Solitamente, di fronte a questi scenari, ci sono due possibilità: o uno dei due partner assicurativi sarà tagliato fuori dal canale, oppure, più probabilmente, si assisterà a una ricontrattazione degli spazi e degli sportelli. È possibile, quindi, che la banca metta in qualche modo in competizione le compagnie partner: fermo restando, però, che la bancassicurazione resta fondamentale per tutti i soggetti coinvolti.





OLTRE GLI SPORTELLI

“La vera sfida della bancassurance a livello distributivo – spiega Colciago – è rappresentata dalla crisi degli sportelli. Una volta, la competizione tra istituti si giocava sul numero delle agenzie che una banca poteva mettere in campo: gli sportelli avevano un grande valore. Oggi non è più così e, anzi, il sistema bancario sta correndo alla dismissione perché questi rappresentano una perdita. È ancora tutto da vedere quanto e in che modo questo cambiamento impatterà sulla bancassurance: è probabile che il canale riuscirà a raggiungere il consumatore attraverso internet o attraverso i promotori”. 
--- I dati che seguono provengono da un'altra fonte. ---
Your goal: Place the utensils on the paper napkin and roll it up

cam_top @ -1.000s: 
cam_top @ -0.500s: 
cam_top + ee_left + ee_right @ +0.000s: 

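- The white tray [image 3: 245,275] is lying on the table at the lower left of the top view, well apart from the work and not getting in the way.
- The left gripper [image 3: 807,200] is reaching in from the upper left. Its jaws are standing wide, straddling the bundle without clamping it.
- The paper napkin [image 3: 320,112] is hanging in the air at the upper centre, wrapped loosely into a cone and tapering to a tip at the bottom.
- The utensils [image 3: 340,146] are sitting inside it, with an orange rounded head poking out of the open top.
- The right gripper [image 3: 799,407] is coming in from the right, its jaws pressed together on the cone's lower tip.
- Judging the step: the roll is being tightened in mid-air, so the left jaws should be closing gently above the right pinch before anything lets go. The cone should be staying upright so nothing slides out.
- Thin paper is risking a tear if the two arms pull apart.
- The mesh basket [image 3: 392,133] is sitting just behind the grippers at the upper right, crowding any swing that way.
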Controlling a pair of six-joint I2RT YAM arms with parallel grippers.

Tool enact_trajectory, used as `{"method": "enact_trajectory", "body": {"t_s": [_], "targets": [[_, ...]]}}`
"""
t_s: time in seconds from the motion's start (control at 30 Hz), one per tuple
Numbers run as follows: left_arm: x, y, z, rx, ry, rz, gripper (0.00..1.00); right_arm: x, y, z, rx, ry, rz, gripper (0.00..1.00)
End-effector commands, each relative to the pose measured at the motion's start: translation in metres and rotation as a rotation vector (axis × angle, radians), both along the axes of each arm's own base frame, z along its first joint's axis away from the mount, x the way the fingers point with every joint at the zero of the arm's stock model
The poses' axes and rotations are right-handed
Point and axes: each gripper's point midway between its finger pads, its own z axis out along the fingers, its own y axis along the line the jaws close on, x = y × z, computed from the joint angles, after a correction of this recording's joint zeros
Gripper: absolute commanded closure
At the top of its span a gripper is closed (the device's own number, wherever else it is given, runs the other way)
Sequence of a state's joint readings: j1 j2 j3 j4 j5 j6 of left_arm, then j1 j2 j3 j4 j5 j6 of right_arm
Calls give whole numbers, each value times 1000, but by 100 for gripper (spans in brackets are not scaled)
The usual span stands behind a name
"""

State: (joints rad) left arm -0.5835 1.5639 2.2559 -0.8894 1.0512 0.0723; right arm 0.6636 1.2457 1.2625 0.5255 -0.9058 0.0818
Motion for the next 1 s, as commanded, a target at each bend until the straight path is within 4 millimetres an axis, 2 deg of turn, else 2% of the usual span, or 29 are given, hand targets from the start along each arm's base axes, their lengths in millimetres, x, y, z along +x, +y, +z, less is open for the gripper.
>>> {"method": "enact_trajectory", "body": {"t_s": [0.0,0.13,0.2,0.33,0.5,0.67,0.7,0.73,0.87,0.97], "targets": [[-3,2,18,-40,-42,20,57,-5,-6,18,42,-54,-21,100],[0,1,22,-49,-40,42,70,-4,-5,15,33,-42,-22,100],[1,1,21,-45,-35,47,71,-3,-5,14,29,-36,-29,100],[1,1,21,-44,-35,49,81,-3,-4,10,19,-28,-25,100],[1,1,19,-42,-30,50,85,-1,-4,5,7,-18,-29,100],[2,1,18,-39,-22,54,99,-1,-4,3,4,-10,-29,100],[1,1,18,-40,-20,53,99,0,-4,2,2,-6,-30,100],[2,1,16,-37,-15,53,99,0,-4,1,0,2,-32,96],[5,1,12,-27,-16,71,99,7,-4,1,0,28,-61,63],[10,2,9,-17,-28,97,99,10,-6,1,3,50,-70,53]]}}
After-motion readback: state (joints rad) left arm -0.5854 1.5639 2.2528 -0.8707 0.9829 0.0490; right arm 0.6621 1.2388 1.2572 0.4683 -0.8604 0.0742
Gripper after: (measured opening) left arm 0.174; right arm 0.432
È normale quindi che, come sta accadendo per la distribuzione attraverso gli agenti, agli sportelli che resteranno aperti sia richiesto un salto di qualità perché sta completamente cambiando il paradigma di relazione tra banca e consumatore. Tutti gli operatori assicurativi, o almeno quelli più evoluti, si stanno già attrezzando affinché la chiusura delle filiali non porti a un calo del business.